● **Activity**
Every line of the following records that includes "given" should be copied.
---------- Stored data ----------
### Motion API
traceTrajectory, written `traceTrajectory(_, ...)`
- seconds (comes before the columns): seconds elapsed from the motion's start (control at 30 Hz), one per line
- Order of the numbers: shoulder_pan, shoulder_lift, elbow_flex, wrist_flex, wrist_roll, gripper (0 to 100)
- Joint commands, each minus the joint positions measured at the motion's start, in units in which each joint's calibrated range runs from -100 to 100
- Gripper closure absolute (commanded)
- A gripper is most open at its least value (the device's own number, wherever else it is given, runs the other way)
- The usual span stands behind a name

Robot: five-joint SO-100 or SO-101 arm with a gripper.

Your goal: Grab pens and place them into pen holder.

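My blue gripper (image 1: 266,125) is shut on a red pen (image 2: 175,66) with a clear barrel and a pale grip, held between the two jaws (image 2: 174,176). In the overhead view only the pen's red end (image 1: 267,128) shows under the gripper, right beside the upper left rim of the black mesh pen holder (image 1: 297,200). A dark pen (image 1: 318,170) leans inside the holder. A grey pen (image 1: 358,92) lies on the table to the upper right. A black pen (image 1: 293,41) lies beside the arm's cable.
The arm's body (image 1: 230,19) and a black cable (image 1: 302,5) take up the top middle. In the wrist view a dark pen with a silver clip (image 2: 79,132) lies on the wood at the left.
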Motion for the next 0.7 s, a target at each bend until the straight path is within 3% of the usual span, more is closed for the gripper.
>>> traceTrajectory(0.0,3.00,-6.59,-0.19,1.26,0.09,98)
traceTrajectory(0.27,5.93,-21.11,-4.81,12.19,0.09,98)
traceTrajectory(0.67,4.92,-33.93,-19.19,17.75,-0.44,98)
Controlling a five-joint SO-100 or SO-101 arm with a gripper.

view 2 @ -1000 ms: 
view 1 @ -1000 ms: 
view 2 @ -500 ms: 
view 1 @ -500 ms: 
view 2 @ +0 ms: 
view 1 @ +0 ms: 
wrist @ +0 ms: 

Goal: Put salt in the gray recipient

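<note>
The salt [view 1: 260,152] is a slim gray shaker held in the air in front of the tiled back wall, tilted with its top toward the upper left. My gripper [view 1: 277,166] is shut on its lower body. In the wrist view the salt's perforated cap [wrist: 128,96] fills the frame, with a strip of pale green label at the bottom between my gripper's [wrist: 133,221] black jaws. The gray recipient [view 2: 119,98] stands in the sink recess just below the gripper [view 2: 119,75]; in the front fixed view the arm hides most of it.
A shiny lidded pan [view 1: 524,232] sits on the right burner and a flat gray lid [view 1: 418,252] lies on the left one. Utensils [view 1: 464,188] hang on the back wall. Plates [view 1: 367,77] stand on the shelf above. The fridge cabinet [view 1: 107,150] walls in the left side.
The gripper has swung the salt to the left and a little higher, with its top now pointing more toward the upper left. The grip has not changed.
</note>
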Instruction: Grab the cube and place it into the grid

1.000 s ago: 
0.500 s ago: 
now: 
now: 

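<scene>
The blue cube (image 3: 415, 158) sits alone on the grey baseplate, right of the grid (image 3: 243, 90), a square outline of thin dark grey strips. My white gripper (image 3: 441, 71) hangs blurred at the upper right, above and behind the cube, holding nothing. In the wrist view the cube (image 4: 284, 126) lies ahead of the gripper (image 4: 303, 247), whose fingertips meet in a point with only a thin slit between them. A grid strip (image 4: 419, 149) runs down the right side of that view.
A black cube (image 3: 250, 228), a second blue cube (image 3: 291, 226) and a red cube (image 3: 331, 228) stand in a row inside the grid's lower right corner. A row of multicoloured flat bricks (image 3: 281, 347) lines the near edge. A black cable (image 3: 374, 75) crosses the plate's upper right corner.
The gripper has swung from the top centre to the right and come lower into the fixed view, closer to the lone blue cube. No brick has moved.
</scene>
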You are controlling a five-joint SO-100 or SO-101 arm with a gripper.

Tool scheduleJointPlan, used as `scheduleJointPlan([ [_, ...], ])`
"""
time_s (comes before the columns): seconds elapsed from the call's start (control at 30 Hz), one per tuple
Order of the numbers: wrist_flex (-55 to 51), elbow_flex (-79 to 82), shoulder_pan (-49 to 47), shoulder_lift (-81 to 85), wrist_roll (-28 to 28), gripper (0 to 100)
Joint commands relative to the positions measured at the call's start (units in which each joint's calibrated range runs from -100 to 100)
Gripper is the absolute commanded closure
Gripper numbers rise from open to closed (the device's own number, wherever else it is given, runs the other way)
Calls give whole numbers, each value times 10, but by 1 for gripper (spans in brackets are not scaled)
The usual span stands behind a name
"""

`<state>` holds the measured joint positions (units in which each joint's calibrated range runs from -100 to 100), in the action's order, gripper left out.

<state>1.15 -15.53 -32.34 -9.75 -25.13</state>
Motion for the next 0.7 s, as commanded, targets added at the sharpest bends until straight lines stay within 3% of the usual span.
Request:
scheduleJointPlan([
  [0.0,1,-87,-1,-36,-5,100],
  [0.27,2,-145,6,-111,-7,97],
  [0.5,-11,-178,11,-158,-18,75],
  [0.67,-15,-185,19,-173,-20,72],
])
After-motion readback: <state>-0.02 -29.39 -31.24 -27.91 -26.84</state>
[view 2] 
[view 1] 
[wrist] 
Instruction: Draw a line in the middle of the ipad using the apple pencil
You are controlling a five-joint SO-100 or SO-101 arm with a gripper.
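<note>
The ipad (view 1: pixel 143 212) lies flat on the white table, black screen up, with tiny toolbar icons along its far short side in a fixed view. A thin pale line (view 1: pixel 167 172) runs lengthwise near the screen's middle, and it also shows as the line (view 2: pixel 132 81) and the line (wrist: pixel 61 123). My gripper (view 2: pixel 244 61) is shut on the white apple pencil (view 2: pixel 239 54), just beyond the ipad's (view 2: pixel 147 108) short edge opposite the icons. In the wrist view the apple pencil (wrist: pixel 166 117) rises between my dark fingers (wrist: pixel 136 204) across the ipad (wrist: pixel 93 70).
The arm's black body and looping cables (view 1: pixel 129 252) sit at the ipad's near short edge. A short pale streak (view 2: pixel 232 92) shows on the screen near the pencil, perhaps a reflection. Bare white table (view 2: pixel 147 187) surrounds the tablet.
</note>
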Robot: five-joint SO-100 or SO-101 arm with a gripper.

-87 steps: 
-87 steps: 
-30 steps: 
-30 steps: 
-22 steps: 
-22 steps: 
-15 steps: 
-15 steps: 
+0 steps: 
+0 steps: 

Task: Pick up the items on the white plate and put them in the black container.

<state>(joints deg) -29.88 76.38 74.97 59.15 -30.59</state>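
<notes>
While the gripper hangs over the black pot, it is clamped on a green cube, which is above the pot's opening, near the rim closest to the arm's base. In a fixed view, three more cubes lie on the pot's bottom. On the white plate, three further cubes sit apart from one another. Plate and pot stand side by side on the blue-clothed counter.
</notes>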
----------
● **Response box**
- A gripper is most open at its least value (the device's own number, wherever else it is given, runs the other way)
Gripper numbers rise from open to closed (the device's own number, wherever else it is given, runs the other way)

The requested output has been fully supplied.